Diagnose two networks the way the lesson does: from the numbers alone.

Setup. You will judge an initialization from the starting loss, and judge a neuron from its pre-activation.

Steps.

A character model over 27 characters reports a starting loss of 13.5. Compute the uniform baseline -log(1/27) and decide: is the initialization healthy, and if not, what is the fix?
A token model over 50 possible tokens is well initialized.
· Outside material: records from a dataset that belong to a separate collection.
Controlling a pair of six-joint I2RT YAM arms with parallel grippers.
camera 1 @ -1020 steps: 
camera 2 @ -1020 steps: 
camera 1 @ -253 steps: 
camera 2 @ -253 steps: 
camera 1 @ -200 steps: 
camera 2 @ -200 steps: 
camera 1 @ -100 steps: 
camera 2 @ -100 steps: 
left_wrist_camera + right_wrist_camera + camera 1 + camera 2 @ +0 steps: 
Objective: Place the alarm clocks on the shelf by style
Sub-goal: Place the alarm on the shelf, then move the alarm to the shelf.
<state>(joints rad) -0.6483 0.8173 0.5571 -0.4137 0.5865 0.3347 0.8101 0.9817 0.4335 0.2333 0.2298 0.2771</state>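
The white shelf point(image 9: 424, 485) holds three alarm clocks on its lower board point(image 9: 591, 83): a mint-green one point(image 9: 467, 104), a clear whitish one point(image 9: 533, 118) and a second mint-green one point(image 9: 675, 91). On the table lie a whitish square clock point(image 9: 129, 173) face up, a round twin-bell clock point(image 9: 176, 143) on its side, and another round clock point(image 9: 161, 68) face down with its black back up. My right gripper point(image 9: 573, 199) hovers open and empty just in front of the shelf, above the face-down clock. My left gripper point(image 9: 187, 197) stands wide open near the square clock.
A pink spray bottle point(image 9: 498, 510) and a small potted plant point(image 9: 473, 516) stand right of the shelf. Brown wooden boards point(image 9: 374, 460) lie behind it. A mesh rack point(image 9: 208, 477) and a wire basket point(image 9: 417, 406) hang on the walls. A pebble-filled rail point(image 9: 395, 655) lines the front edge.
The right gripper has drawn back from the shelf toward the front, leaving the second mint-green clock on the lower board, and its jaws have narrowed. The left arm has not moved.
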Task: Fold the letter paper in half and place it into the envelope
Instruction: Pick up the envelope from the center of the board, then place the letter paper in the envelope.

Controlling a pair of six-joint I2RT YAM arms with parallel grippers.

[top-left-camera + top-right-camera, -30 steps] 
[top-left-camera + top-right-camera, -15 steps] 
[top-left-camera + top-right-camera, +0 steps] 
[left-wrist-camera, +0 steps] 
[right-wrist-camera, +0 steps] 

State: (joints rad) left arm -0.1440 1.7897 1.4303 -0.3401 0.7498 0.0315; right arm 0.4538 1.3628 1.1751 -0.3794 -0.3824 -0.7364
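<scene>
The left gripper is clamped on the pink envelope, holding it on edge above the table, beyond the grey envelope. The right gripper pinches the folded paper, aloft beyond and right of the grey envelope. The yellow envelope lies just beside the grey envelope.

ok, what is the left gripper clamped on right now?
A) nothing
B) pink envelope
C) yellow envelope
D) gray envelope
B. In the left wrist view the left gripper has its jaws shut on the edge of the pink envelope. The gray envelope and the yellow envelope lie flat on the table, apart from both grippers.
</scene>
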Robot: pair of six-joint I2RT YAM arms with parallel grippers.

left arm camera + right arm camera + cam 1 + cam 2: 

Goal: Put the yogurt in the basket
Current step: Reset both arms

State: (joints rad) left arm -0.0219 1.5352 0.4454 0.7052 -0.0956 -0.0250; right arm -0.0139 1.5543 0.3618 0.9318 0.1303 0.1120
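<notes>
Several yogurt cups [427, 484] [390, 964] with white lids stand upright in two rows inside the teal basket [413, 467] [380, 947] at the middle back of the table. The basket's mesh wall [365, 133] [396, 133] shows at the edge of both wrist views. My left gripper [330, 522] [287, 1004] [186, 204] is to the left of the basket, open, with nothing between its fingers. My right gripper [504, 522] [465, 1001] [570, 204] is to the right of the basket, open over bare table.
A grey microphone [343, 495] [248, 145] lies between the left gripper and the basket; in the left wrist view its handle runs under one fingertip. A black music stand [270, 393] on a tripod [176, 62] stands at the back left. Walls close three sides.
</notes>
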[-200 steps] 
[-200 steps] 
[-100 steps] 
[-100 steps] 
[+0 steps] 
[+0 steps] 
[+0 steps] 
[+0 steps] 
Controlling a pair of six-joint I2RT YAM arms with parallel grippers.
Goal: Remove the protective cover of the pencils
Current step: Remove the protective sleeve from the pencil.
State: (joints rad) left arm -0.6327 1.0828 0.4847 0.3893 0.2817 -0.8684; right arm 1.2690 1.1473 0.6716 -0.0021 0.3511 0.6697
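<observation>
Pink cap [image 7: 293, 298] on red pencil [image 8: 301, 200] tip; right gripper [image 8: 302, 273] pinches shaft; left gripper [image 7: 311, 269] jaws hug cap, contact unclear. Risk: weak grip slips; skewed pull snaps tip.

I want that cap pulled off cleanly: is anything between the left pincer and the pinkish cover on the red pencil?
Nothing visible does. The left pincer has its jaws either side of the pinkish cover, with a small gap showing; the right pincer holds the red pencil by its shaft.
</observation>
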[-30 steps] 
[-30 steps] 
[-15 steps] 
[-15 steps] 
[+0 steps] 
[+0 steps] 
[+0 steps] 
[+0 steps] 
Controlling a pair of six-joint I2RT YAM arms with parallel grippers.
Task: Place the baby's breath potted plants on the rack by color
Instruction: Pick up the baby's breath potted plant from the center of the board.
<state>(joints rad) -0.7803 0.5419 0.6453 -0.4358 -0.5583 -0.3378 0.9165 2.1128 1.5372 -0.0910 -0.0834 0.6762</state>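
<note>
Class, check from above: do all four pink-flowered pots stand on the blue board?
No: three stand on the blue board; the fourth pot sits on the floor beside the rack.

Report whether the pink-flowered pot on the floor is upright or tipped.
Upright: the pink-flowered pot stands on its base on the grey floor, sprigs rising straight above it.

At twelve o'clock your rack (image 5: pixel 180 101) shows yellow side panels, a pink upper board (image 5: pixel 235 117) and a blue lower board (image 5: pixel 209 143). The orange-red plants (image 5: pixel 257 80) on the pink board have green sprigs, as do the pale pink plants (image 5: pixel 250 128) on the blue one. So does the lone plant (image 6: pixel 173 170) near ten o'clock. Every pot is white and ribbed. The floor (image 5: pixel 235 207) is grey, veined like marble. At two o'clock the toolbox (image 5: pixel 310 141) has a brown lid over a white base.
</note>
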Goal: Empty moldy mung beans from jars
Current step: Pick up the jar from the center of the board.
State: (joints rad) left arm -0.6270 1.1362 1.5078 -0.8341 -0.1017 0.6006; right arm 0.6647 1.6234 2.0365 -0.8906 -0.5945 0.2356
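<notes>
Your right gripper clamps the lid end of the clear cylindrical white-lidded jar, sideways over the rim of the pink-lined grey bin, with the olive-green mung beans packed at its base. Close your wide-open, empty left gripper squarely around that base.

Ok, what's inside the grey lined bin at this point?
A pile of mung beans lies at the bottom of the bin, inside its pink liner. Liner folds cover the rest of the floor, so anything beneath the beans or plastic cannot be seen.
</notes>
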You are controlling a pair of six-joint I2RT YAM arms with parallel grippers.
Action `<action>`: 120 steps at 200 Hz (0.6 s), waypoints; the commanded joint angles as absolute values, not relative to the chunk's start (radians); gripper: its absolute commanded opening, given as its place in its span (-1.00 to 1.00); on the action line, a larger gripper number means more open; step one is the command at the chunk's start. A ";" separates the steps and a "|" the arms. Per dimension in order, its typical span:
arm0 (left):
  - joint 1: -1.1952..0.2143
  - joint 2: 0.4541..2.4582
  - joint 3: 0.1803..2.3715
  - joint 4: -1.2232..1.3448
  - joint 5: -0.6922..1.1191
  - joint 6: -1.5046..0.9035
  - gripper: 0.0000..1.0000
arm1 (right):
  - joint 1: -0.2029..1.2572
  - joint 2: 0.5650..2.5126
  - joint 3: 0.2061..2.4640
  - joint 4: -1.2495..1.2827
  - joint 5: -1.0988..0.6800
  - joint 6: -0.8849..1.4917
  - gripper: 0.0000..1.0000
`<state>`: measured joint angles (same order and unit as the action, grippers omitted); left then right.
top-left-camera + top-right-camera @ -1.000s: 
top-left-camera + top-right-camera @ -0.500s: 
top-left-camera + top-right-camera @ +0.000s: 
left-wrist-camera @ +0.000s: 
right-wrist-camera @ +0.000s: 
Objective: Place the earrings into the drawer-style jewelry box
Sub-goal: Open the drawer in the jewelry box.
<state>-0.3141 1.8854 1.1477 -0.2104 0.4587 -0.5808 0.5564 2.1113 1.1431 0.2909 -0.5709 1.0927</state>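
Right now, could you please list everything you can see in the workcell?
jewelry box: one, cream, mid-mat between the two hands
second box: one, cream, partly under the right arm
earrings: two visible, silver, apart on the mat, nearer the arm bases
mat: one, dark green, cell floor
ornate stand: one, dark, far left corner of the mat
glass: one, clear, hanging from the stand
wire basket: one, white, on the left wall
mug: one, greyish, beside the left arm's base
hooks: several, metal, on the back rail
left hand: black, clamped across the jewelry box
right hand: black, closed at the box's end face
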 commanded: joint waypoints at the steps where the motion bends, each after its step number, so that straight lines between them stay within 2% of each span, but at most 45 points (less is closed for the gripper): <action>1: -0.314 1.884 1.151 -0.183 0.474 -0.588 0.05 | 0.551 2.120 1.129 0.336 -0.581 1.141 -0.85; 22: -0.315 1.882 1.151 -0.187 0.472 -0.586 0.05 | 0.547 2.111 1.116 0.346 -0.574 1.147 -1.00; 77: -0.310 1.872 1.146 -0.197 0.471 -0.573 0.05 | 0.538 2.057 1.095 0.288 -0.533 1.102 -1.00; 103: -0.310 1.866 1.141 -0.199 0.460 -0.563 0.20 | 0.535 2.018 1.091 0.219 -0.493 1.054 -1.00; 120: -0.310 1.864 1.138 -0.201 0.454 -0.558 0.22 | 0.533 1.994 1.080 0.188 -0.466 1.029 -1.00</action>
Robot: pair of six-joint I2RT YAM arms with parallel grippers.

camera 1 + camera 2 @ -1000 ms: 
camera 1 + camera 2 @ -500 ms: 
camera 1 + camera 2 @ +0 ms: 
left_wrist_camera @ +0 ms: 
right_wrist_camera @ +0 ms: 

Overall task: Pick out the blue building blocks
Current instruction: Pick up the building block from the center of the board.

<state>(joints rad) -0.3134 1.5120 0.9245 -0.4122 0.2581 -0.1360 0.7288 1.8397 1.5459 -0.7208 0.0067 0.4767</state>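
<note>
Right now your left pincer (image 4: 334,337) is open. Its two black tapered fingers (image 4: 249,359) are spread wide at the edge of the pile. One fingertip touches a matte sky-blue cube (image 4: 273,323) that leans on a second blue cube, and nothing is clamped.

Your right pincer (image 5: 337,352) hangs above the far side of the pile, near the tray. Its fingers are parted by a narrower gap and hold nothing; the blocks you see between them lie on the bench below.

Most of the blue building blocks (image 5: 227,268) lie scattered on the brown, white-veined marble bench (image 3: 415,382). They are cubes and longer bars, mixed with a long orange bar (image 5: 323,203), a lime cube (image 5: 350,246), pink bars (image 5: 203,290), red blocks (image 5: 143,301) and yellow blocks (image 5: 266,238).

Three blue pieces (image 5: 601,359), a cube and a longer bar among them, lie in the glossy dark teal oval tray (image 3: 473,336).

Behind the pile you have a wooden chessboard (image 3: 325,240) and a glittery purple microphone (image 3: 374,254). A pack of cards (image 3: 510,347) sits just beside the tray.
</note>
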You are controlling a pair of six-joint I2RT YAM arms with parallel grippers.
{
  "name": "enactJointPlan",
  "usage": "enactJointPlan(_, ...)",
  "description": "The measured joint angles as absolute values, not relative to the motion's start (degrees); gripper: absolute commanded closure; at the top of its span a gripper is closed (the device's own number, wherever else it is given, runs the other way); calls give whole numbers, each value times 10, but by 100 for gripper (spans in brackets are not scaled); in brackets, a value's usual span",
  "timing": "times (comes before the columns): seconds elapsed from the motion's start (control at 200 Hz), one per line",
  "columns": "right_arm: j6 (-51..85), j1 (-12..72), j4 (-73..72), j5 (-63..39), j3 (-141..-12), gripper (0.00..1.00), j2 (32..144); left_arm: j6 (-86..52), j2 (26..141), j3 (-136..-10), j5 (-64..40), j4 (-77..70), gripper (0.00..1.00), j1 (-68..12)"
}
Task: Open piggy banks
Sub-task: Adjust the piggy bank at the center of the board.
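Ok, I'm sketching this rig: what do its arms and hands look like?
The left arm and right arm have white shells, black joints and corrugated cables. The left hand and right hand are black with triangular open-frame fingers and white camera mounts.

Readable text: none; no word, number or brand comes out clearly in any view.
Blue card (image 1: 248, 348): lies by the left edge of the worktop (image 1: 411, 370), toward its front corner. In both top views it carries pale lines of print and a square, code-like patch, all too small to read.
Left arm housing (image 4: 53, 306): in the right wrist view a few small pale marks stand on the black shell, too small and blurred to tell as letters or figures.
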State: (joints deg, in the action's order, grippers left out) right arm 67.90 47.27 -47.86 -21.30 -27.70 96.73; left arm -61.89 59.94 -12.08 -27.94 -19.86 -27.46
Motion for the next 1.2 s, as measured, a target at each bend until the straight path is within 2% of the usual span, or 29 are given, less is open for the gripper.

What starting loss should you expect? (Compute -log(1/50).)
A tanh neuron has a pre-activation of 2. Its output is tanh(2) = 0.964. Compute its local derivative 1 - tanh^2 and say roughly what fraction of the gradient it passes back.

Expected outcome.

1.  baseline = -log(1/27) = log(27) = 3.30
    13.5 is far above 3.30 -> initialization is bad (over-confident logits).
    Fix: shrink the output-layer weights so initial logits are near zero.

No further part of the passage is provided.